TASK PROMPT
Keep to one stretch of the data below, the lines from the one with "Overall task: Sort" up to and including the one with "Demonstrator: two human", and return that stretch exactly.

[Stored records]
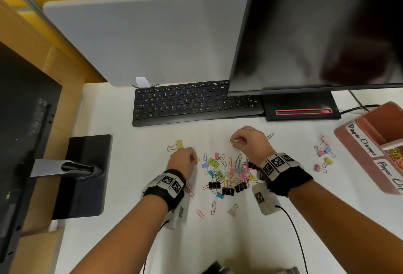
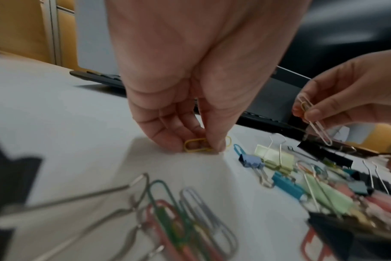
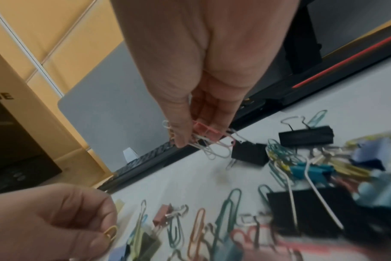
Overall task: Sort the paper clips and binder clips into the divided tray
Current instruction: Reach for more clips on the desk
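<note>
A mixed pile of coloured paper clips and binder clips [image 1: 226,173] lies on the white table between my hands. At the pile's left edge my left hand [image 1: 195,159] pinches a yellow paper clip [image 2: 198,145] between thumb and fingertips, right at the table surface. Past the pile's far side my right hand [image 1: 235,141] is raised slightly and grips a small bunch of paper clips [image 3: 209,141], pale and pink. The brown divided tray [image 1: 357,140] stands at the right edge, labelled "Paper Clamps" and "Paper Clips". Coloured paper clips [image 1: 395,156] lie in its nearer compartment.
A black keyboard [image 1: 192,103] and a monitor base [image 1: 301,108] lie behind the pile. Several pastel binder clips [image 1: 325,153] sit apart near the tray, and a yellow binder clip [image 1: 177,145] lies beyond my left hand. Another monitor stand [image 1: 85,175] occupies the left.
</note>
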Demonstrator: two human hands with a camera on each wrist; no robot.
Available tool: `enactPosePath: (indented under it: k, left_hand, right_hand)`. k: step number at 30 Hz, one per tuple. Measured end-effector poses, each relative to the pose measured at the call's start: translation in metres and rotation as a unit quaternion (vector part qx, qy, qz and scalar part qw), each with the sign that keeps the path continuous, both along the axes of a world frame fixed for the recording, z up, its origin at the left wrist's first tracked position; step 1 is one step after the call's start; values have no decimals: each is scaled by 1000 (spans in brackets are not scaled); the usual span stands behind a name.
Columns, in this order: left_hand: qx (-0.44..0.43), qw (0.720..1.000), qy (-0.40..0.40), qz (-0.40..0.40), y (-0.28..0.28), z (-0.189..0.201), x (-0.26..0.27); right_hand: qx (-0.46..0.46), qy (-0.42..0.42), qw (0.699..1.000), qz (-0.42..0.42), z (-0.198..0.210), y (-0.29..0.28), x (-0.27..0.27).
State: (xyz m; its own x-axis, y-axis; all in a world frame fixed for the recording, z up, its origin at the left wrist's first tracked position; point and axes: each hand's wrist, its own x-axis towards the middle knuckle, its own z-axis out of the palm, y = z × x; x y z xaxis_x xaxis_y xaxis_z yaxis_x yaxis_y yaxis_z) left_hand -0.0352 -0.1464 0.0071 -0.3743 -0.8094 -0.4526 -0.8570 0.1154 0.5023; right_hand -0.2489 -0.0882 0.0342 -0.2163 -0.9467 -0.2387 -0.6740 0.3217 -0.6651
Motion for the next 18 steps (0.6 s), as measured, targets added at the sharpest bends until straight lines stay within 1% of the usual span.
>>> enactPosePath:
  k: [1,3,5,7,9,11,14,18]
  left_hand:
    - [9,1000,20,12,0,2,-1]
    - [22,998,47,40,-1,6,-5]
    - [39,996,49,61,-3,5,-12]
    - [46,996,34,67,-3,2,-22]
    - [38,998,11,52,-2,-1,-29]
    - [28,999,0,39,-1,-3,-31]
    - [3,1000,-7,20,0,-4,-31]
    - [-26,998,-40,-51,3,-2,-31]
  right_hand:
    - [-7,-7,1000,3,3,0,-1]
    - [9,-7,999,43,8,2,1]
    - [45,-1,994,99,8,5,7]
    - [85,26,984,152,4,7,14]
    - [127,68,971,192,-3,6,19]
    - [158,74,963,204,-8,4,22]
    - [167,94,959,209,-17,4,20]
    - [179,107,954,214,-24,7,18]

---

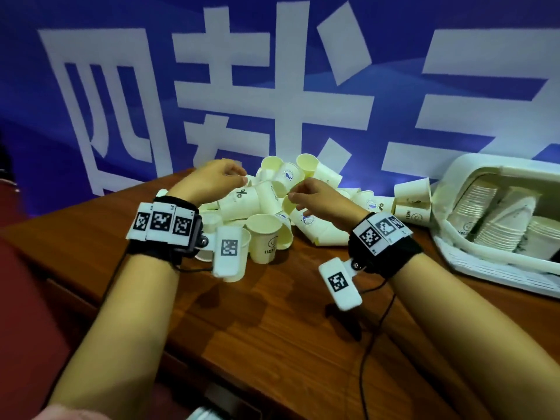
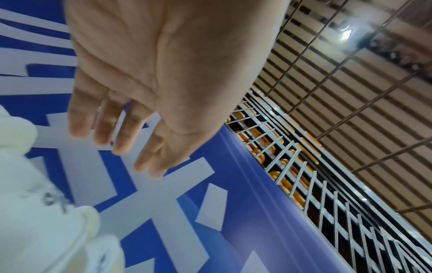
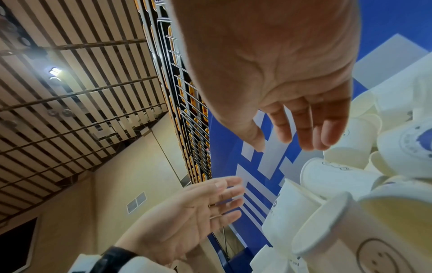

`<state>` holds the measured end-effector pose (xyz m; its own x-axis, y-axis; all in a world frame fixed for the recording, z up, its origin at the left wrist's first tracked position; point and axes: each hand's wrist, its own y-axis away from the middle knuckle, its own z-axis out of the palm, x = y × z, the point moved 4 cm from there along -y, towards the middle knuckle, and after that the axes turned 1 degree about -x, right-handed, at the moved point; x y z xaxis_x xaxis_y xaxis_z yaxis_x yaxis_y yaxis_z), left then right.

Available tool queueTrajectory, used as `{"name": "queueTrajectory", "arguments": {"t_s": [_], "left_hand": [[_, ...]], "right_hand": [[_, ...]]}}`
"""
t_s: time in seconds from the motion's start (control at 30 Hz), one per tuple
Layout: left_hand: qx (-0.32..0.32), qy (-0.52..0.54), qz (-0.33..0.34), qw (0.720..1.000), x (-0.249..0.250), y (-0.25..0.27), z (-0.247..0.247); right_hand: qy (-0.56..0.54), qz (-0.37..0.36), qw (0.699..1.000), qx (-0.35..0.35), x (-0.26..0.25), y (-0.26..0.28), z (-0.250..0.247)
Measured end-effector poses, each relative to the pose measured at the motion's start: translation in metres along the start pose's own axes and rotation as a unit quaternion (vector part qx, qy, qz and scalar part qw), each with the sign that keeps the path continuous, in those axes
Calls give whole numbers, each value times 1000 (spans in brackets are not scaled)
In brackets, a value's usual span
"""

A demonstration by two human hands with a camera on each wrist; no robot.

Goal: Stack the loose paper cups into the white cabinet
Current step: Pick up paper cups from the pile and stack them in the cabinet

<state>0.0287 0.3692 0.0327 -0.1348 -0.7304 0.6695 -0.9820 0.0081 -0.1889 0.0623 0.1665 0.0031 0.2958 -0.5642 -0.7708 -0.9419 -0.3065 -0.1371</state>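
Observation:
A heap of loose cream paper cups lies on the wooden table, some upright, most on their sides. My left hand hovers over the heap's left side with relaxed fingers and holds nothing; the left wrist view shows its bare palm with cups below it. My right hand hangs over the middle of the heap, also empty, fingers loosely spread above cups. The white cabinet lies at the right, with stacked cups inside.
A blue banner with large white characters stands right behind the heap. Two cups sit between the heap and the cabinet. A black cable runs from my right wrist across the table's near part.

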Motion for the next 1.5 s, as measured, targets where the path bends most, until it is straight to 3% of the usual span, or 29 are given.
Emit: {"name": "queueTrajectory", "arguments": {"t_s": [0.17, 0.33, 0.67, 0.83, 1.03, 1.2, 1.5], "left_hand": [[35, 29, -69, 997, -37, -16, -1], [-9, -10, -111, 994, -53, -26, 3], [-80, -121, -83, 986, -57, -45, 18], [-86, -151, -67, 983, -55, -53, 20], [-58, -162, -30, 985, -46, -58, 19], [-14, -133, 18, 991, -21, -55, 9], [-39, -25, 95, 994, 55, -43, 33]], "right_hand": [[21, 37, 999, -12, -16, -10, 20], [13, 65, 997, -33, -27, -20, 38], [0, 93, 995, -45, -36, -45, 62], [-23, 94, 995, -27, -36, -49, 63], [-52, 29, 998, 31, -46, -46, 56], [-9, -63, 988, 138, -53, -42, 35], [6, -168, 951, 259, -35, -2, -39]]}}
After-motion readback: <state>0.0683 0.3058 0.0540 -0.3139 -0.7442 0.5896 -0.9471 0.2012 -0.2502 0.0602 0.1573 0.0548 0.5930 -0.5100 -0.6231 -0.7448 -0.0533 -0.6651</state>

COMPLETED TASK
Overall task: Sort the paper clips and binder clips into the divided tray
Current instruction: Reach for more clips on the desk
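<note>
A mixed pile of coloured paper clips and binder clips [image 1: 226,173] lies on the white table between my hands. At the pile's left edge my left hand [image 1: 195,159] pinches a yellow paper clip [image 2: 198,145] between thumb and fingertips, right at the table surface. Past the pile's far side my right hand [image 1: 235,141] is raised slightly and grips a small bunch of paper clips [image 3: 209,141], pale and pink. The brown divided tray [image 1: 357,140] stands at the right edge, labelled "Paper Clamps" and "Paper Clips". Coloured paper clips [image 1: 395,156] lie in its nearer compartment.
A black keyboard [image 1: 192,103] and a monitor base [image 1: 301,108] lie behind the pile. Several pastel binder clips [image 1: 325,153] sit apart near the tray, and a yellow binder clip [image 1: 177,145] lies beyond my left hand. Another monitor stand [image 1: 85,175] occupies the left.
</note>
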Demonstrator: two human hands with a camera on each wrist; no robot.

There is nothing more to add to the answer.